Open-weight models
We open-source both pre-trained models and fine-tuned models. These models are not tuned for safety as we want to empower users to test and refine moderation based on their use cases. For safer models, follow our guardrailing tutorial.
Model | Open-weight | API | Description | Max Tokens | Endpoint |
---|---|---|---|---|---|
Mistral 7B | ✔️ | ✔️ | The first dense model released by Mistral AI, perfect for experimentation, customization, and quick iteration. At the time of the release, it matched the capabilities of models up to 30B parameters. Learn more on our blog post | 32k | open-mistral-7b (aka mistral-tiny-2312 ) |
Mixtral 8x7B | ✔️ | ✔️ | A sparse mixture of experts model. As such, it leverages up to 45B parameters but only uses about 12B during inference, leading to better inference throughput at the cost of more vRAM. Learn more on the dedicated blog post | 32k | open-mixtral-8x7b (aka mistral-small-2312 ) |
Mixtral 8x22B | ✔️ | ✔️ | A bigger sparse mixture of experts model with larger context window. As such, it leverages up to 141B parameters but only uses about 39B during inference, leading to better inference throughput at the cost of more vRAM. Learn more on the dedicated blog post | 64k | open-mixtral-8x22b |
License
Our open-weight models are under Apache 2 license, which permits their use without any constraints.
Downloading
- Mistral-7B-v0.1: Hugging Face // raw_weights (md5sum:
37dab53973db2d56b2da0a033a15307f
). - Mistral-7B-Instruct-v0.2: Hugging Face // raw_weights (md5sum:
fbae55bc038f12f010b4251326e73d39
). - Mixtral-8x7B-v0.1: Hugging Face.
- Mixtral-8x7B-Instruct-v0.1: Hugging Face // raw_weights (md5sum:
8e2d3930145dc43d3084396f49d38a3f
). - Mixtral-8x22B-v0.1: Hugging Face // raw_weights (md5sum:
0535902c85ddbb04d4bebbf4371c6341
) - Mixtral-8x22B-Instruct-v0.1: Hugging Face
Sizes
Name | Number of parameters | Number of active parameters | Min. GPU RAM for inference (GB) |
---|---|---|---|
Mistral-7B-v0.2 | 7.3B | 7.3B | 16 |
Mixtral-8x7B-v0.1 | 46.7B | 12.9B | 100 |
Mixtral-8x22B | 140.6B | 39.1B | 300 |
Chat template
The template used to build a prompt for the Instruct model is defined as follows:
<s>[INST] Instruction [/INST] Model answer</s>[INST] Follow-up instruction [/INST]
Note that <s>
and </s>
are special tokens for beginning of string (BOS) and end of string (EOS) while [INST]
and [/INST]
are regular strings.
This format must be strictly respected. Otherwise, the model will generate sub-optimal outputs.

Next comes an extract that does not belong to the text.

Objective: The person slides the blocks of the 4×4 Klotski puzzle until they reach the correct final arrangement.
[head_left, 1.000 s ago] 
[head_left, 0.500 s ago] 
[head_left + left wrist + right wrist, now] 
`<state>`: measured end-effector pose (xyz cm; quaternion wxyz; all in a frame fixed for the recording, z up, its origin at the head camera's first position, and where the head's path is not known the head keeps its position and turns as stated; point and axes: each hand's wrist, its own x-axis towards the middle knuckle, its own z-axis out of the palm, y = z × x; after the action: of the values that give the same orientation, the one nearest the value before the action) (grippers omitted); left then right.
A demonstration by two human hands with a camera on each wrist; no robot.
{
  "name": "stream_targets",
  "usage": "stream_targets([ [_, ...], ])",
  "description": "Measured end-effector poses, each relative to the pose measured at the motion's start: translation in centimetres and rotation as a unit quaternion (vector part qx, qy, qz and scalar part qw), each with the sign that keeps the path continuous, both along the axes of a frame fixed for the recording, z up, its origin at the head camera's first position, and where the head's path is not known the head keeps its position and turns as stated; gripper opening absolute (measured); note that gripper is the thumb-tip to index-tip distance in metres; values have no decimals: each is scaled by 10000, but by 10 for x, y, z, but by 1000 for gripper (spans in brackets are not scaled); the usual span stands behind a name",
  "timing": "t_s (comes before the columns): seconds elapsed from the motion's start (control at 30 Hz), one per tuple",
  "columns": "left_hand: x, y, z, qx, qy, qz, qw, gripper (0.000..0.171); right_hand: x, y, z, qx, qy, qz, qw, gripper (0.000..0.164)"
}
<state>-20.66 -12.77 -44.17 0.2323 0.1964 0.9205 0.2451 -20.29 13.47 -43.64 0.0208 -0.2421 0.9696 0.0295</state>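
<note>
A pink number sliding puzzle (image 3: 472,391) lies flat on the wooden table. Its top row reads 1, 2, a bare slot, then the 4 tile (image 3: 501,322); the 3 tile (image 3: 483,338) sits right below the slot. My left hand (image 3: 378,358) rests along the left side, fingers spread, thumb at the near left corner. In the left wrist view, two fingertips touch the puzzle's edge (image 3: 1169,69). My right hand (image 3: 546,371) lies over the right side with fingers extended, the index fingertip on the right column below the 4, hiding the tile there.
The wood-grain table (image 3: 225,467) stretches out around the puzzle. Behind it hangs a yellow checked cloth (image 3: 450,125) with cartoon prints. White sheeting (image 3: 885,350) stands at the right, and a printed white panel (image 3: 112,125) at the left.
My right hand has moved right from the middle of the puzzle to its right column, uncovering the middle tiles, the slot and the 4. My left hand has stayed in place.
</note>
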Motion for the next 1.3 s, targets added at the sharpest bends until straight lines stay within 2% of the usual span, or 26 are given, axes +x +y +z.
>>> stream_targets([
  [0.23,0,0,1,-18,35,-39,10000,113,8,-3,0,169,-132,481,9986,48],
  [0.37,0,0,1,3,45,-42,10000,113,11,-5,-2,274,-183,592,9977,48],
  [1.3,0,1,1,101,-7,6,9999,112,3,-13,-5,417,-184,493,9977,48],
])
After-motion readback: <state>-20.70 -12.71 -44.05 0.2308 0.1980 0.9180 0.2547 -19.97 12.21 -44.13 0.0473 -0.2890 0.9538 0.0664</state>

As a reference, here is the format used to tokenize instructions during fine-tuning:
[START_SYMBOL_ID] +
tok("[INST]") + tok(USER_MESSAGE_1) + tok("[/INST]") +
tok(BOT_MESSAGE_1) + [END_SYMBOL_ID] +
…
tok("[INST]") + tok(USER_MESSAGE_N) + tok("[/INST]") +
tok(BOT_MESSAGE_N) + [END_SYMBOL_ID]
The function tok
should never generate the EOS token. However, FastChat (used in vLLM) sends the full prompt as a string, which might lead to incorrect tokenization of the EOS token and prompt injection. Users are encouraged to send tokens instead, as described above.